In the final week, you’re going to develop a blueprint or “coping plan” for maintaining your resilience in the future, and review this each day to make sure you’re able to follow it satisfactorily. The idea is to formulate a simple conceptualisation of the habits you’re most determined to overcome, and to become crystal-clear about the key factors you’d need to observe to implement any change. This doesn’t necessarily take much time. You’ve should have plenty of time to reflect on things and try to simplify your observations over the past few weeks into a handful of key observations, worth remembering for the long-term.
A simple revised coping-plan might be composed of three main elements, which can be subdivided as follows:
- Triggers. The signs or situations that you need to keep an eye on, and be particularly cautious about, in order to prevent yourself from relapsing into old habits…
- Early-Warning Signs. These initial signs might be bodily sensations, such as trembling, or thoughts, such as “What’s the point!, which you recognise as being early-warning signals of unwanted reactions.
- Situation.

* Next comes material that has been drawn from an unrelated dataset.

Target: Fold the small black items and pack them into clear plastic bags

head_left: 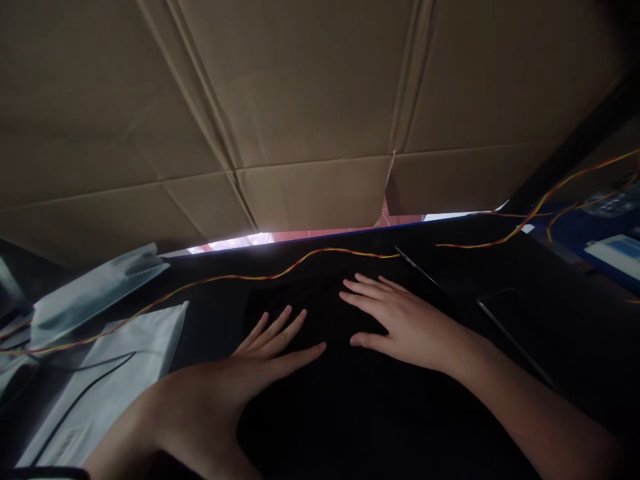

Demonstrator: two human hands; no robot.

These are the “high-risk” situations, in which you consider yourself most vulnerable to setbacks, and where you therefore need to be especially cautious and mindful of your responses.
- Previous Response. This is the old pattern of coping, which you’ve decided to abandon and replace with something more constructive; these are voluntary responses, you can potentially choose to cease.
- Thoughts. Sometimes this is the trickiest part because we often overlook our thoughts unless we’ve been practising mindfulness carefully. For that reason, though, it’s especially useful to try to identify the ways of thinking that you could “do without”, i.e., unnecessary and unhelpful ways of responding.
- Actions. What unhelpful ways of coping, or behaviours, could be abandoned or replaced? The hardest part of this is noticing that inaction, or avoidance, sometimes in very subtle forms, is often the pattern of behaviour that needs to be reversed. That might include subtle patterns of mental behaviour such as distracting yourself or trying to block your feelings, etc.
- Alternative Response. This is the new way of coping that you want to introduce into the situation, on the assumption that doing so will often take effort and perseverance, and that you shouldn’t expect to succeed perfectly first time.
- Thoughts. What would be a more helpful thing to tell yourself in these situations, or when you notice these early-warning signs arising? This should be realistic and truthful, but also constructive and helpful – not just “positive thinking” in the sense of Pollyannaism.
- Actions. What would be a more helpful thing to do in these situations, or when you notice these early-warning signs arising? What would be a constructive way of responding or alternative to avoidance?